Australasian Bittern

Habitat: Wetland

Habitat

The Australasian Bittern frequents reedbeds and other areas, particularly those dominated by sedges, rushes, reeds or cutting grass. They are mainly found in freshwater environments but can also tolerate brackish estuaries (a combination of saltwater and freshwater), with lots of reeds and rushes. Australian ricefields provide an extensive area of habitat that is suitable for bitterns to live in, and as it is kept watered by irrigation, the conditions in ricefields are often more reliable than in natural wetlands.

Behaviour

The Australasian Bittern is a solitary bird that is seldom seen as it is highly camouflaged. When alarmed, they freeze, with their neck stretched up and the bill pointing skywards. Sometimes they even appear to sway in the breeze, in time with the surrounding reeds. This combination makes them blend in well with the surrounding vegetation.
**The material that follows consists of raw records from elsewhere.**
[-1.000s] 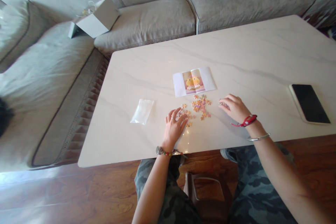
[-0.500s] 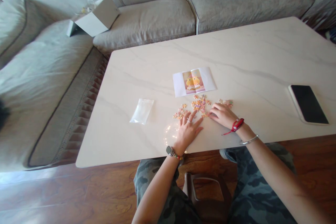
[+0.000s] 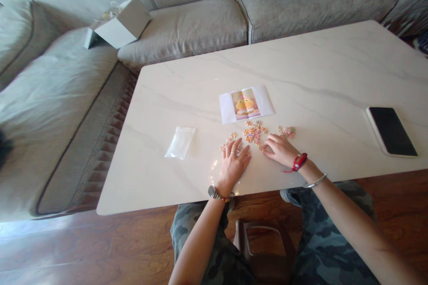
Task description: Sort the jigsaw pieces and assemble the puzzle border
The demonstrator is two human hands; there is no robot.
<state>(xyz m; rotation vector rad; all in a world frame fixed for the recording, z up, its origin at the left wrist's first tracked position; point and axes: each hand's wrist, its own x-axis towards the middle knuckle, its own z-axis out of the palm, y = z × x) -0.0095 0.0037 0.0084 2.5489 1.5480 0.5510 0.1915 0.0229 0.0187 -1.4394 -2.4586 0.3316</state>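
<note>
Small jigsaw puzzle pieces in orange, pink and cream lie in loose groups on the white marbled table. The main heap of pieces (image 3: 254, 132) is between my hands. My left hand (image 3: 233, 164) rests palm down with its fingers apart, partly covering the left group of pieces (image 3: 224, 147). On the other side, my right hand (image 3: 280, 149) has its fingers bent and drawn together at the lower edge of the main heap; whatever is between the fingertips is hidden. Just beyond its knuckles sits a smaller group of pieces (image 3: 288, 131).
Behind the heap lies a white sheet with a yellow character picture (image 3: 246, 103). A clear plastic bag (image 3: 180, 142) is at the left and a phone (image 3: 393, 131) at the right of the table (image 3: 160, 93). A grey sofa (image 3: 200, 22) holding a white box (image 3: 125, 24) stands behind.
My left hand has shifted left, off the main heap's lower edge and onto the left group. My right hand stays in nearly the same place, its fingers still bent.
</note>
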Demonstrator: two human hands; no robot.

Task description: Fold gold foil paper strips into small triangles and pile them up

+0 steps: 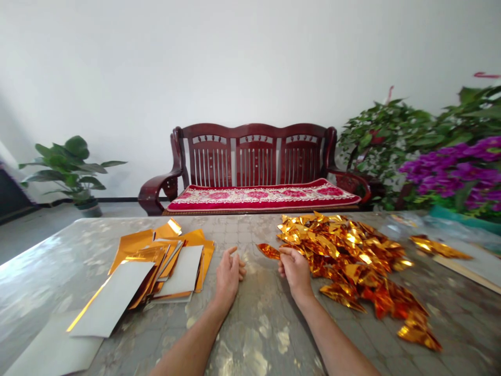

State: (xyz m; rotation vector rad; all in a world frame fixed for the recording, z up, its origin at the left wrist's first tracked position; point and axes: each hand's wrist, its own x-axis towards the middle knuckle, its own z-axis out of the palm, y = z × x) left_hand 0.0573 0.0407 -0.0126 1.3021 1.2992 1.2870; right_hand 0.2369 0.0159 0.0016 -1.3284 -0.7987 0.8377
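Near frame centre, my right grip (294, 269) pinches a foil piece (268, 251), likely light, slick, crushable, best held by one end; my left grip (229, 272) sits loosely spread.

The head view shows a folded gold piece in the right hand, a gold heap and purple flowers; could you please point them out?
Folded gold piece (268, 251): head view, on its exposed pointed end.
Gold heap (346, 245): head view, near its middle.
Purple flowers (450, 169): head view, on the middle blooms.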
They are usually heard, rather than seen, with an eerie call or ‘boom’ that is said to resemble a ‘Bunyip’ (a mythical creature said to live in swamps and waterholes).

Feeding

Australasian Bitterns forage mainly at night on a wide range of small animals, including birds, mammals, fish, frogs, yabbies, snails, insects and spiders. Like other herons, these birds use several techniques to capture prey, including standing and waiting, slow stalking, and active pursuit. Wing and leg movements are used to confuse or attract prey items.

Breeding

The Australasian Bittern has a regular breeding season (October to February) but will also breed during inland flooding. The nest is a shallow structure of dry or green reeds, within a clump of reeds in water or a swamp and is built on a platform of bent-over reeds. They lay 4 to 6 eggs.